▸ Instructions to follow
Please make an exact copy of the listing, without the pictures.

▸ Data provided

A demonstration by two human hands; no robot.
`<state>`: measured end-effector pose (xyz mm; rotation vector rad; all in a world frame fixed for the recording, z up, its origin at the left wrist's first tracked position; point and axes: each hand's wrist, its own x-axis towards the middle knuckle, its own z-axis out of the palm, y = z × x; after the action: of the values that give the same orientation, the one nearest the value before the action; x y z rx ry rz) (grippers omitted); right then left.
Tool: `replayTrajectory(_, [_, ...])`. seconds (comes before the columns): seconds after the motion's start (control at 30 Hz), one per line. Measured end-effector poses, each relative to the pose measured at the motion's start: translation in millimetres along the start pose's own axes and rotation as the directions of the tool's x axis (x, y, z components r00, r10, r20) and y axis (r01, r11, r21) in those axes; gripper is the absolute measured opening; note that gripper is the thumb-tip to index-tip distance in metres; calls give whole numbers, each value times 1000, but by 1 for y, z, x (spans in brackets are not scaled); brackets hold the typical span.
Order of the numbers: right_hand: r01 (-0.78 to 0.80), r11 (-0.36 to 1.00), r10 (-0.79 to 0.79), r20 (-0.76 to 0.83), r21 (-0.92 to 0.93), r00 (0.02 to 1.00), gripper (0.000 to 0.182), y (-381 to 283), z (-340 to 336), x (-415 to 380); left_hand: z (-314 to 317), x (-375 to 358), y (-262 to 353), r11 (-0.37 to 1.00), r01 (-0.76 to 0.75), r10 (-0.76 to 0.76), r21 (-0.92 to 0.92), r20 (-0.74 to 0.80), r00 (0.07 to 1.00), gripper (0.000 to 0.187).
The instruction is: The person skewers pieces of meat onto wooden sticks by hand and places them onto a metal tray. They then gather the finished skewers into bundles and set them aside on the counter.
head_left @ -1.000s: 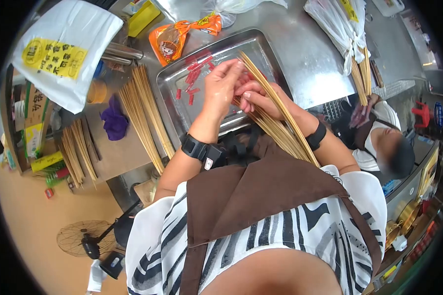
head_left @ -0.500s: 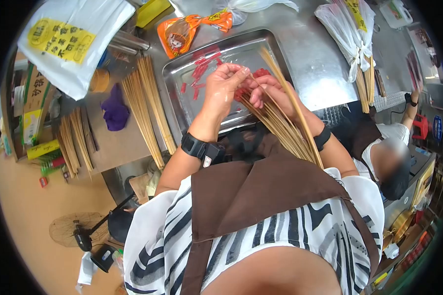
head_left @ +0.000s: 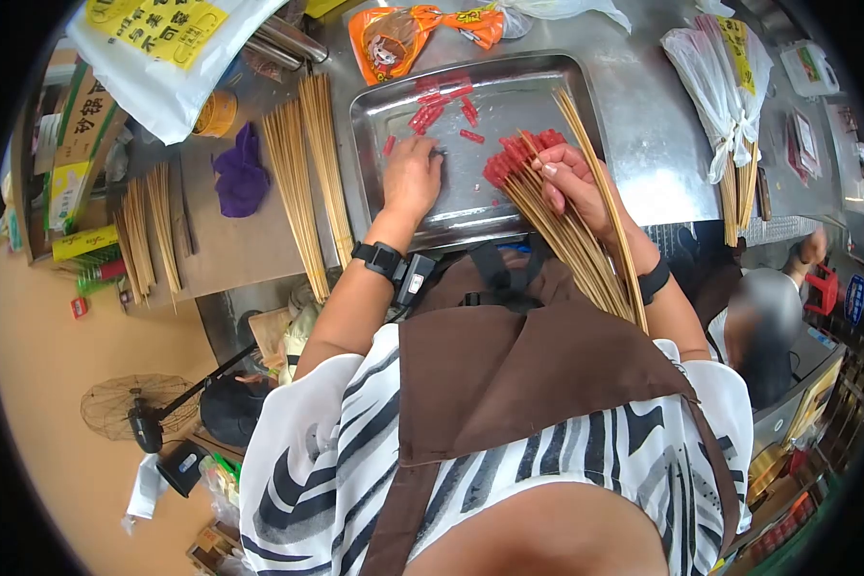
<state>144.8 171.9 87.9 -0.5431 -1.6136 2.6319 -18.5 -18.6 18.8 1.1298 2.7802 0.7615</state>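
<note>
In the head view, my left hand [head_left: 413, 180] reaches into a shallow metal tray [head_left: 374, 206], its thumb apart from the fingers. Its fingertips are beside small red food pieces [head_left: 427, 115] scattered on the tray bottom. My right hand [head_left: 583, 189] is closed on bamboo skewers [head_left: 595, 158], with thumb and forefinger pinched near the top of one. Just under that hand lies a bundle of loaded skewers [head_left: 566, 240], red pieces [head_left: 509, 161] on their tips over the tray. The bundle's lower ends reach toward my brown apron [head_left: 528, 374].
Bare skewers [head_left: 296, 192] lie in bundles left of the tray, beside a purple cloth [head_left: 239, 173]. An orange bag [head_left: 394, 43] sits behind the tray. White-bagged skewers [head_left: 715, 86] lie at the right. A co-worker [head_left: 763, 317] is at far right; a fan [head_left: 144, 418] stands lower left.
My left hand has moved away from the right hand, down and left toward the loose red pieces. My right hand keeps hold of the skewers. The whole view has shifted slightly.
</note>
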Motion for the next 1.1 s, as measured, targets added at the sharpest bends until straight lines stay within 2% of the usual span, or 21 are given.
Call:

▸ Reply
A demonstration by two human hands; no robot.
`<state>`: measured end-effector pose (xyz mm; rotation vector rad; all in a world frame fixed for the recording, z up, its origin at the left wrist's first tracked position; point and axes: each hand's wrist, its own x-axis towards the middle knuckle, its own z-axis out of the palm, y = z × x; after the action: of the values that give the same orientation, the one nearest the value before the action; x y z rx ry rz) (grippers omitted); right then left.
Tool: `replayTrajectory(_, [_, ...])`. seconds (comes before the columns): seconds after the motion's start (control at 30 Hz), one per line. Measured end-effector poses, each relative to the pose measured at the motion's start: translation in millimetres along the start pose's own axes and rotation as the directions of the tool's x axis (x, y, z components r00, r10, r20) and y axis (r01, r11, r21) in those axes; gripper is the absolute measured opening; note that gripper is the thumb-tip to index-tip distance in metres; calls give whole numbers, each value times 1000, but by 1 for y, z, x (spans in brackets are not scaled); brackets hold the typical span.
Order of the numbers: right_hand: r01 (-0.78 to 0.80), r11 (-0.36 to 1.00), r10 (-0.79 to 0.79), r20 (-0.76 to 0.83), r21 (-0.92 to 0.93), r00 (0.02 to 1.00), gripper (0.000 to 0.182), y (-381 to 283), z (-340 to 336), x (-415 to 380); left_hand: z (-314 to 317), x (-375 to 358), y (-262 to 353), r11 (-0.37 to 1.00), r01 (-0.76 to 0.75), r10 (-0.76 to 0.76), r21 (-0.92 to 0.92), r20 (-0.74 to 0.80), r00 (0.07 to 1.00), gripper (0.000 to 0.187).
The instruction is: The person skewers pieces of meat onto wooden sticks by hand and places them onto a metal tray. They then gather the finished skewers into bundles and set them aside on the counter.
head_left @ -1.000s: 
head_left @ -0.500s: 
head_left @ +0.000s: 
<state>144.8 171.9 87.9 -0.5431 -1.6136 2.6319 -18.5 -18.6 18.8 1.1298 2.7802 0.7615</state>
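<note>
In the head view, my left hand [head_left: 413, 180] reaches into a shallow metal tray [head_left: 374, 206], its thumb apart from the fingers. Its fingertips are beside small red food pieces [head_left: 427, 115] scattered on the tray bottom. My right hand [head_left: 583, 189] is closed on bamboo skewers [head_left: 595, 158], with thumb and forefinger pinched near the top of one. Just under that hand lies a bundle of loaded skewers [head_left: 566, 240], red pieces [head_left: 509, 161] on their tips over the tray. The bundle's lower ends reach toward my brown apron [head_left: 528, 374].
Bare skewers [head_left: 296, 192] lie in bundles left of the tray, beside a purple cloth [head_left: 239, 173]. An orange bag [head_left: 394, 43] sits behind the tray. White-bagged skewers [head_left: 715, 86] lie at the right. A co-worker [head_left: 763, 317] is at far right; a fan [head_left: 144, 418] stands lower left.
My left hand has moved away from the right hand, down and left toward the loose red pieces. My right hand keeps hold of the skewers. The whole view has shifted slightly.
</note>
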Motion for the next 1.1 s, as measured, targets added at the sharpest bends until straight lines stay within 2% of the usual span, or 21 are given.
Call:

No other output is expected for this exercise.